If a line in the material below has the string "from", copy it out.

☆ ☆ ☆

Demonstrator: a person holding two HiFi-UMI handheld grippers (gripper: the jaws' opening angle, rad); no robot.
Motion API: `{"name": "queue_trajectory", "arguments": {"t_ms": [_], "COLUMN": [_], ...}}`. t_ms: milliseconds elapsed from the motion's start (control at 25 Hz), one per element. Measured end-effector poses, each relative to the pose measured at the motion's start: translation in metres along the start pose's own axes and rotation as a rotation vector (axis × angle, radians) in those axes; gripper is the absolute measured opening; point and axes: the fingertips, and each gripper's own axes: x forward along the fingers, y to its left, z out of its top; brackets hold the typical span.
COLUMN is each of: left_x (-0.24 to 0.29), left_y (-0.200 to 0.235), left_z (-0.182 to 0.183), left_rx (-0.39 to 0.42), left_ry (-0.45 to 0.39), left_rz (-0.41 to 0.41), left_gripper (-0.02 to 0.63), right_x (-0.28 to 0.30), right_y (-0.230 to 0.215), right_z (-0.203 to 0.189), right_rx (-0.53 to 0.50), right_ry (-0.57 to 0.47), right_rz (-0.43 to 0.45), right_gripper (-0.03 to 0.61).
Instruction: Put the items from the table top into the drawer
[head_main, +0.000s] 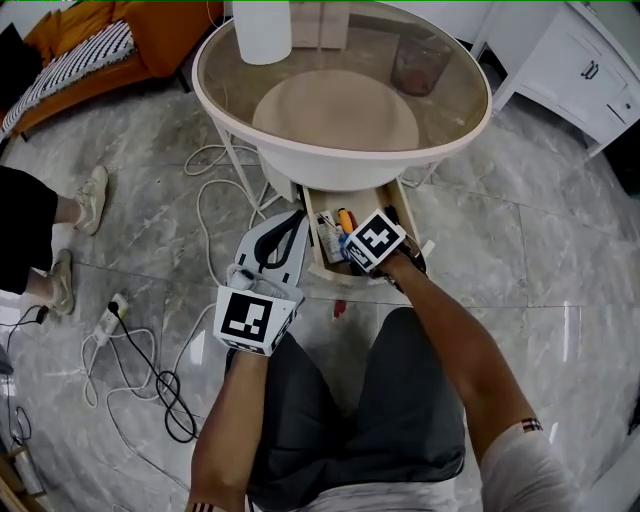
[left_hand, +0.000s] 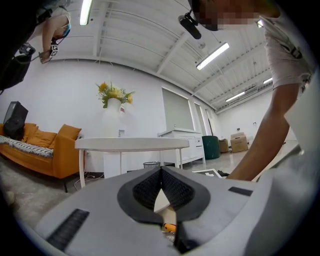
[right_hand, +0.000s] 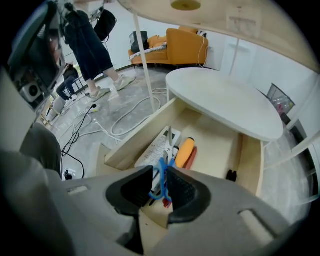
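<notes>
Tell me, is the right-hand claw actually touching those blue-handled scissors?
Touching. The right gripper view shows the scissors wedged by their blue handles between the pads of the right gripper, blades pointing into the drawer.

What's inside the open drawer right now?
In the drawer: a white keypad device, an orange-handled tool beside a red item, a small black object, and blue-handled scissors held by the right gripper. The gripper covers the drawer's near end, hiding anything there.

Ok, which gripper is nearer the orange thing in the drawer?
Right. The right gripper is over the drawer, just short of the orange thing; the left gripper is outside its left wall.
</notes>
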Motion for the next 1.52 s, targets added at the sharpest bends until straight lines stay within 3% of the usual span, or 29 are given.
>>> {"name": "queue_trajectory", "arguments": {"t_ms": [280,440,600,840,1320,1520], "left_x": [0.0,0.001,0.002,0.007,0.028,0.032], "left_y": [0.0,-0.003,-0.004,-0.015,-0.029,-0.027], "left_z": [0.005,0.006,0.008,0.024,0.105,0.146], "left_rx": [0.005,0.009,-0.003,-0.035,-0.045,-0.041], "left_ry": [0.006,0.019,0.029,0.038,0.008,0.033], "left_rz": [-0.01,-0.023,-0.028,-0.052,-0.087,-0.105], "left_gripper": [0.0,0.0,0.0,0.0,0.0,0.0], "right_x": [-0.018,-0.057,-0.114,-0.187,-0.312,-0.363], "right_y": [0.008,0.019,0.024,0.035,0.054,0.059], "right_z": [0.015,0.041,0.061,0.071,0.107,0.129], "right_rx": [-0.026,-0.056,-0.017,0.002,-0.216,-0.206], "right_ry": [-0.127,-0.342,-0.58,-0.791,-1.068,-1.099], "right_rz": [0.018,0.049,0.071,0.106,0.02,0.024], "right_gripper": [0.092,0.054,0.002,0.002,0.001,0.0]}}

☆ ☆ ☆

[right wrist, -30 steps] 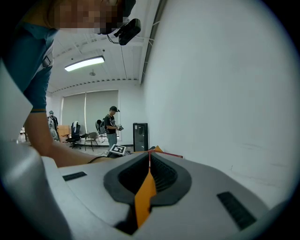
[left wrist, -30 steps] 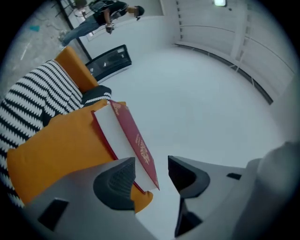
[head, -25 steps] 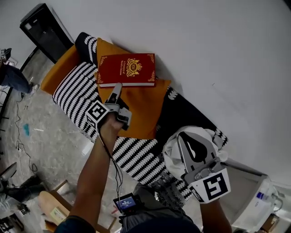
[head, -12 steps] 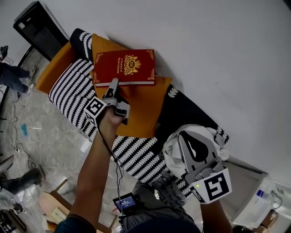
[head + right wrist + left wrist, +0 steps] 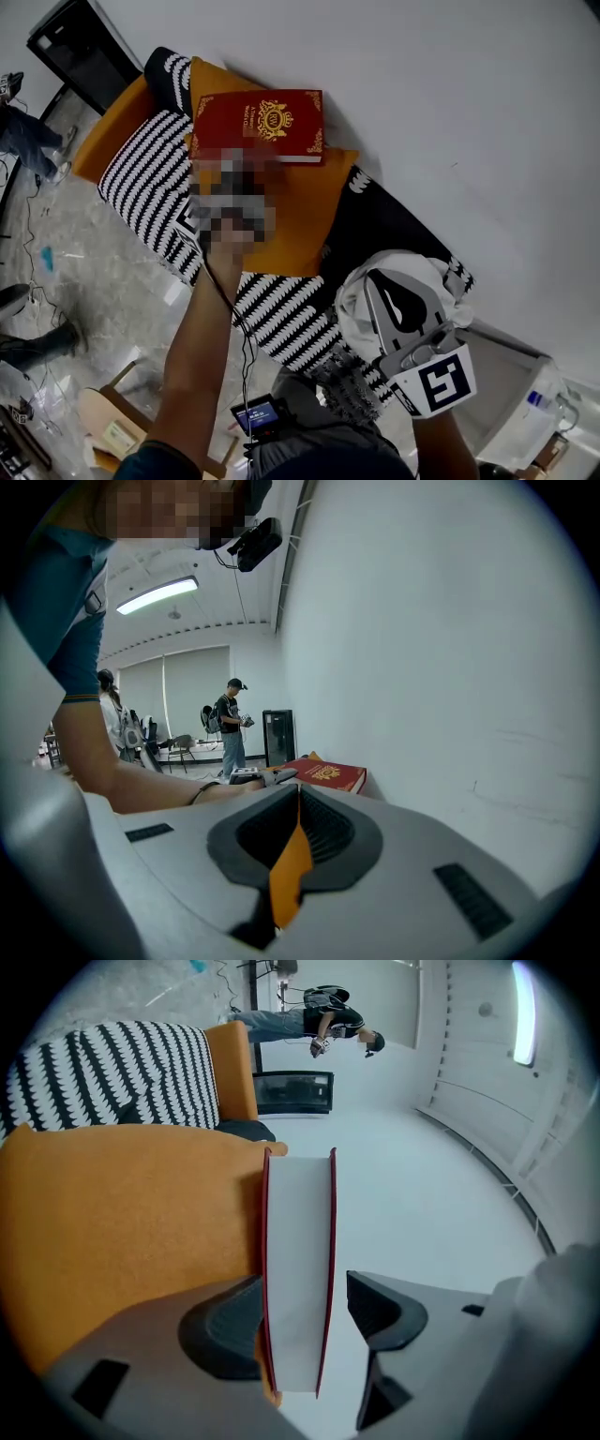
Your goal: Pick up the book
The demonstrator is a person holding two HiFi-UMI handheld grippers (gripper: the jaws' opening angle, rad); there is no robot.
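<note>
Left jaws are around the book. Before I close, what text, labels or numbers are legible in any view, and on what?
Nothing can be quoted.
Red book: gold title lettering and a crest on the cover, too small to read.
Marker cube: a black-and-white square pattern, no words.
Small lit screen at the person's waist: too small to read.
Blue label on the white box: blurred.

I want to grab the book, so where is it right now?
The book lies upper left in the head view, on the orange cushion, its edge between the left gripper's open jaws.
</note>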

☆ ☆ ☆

**RESULT OF THE TASK:**
Motion API: `{"name": "queue_trajectory", "arguments": {"t_ms": [_], "COLUMN": [_], ...}}`. t_ms: milliseconds elapsed from the motion's start (control at 25 Hz), one per element. Measured end-effector poses, each relative to the pose measured at the motion's start: translation in metres along the start pose's own axes and rotation as a rotation vector (axis × angle, radians) in those axes; gripper is the absolute measured opening; point and axes: the fingertips, and each gripper's own axes: x forward along the fingers, y to its left, z out of its top; brackets hold the typical span.
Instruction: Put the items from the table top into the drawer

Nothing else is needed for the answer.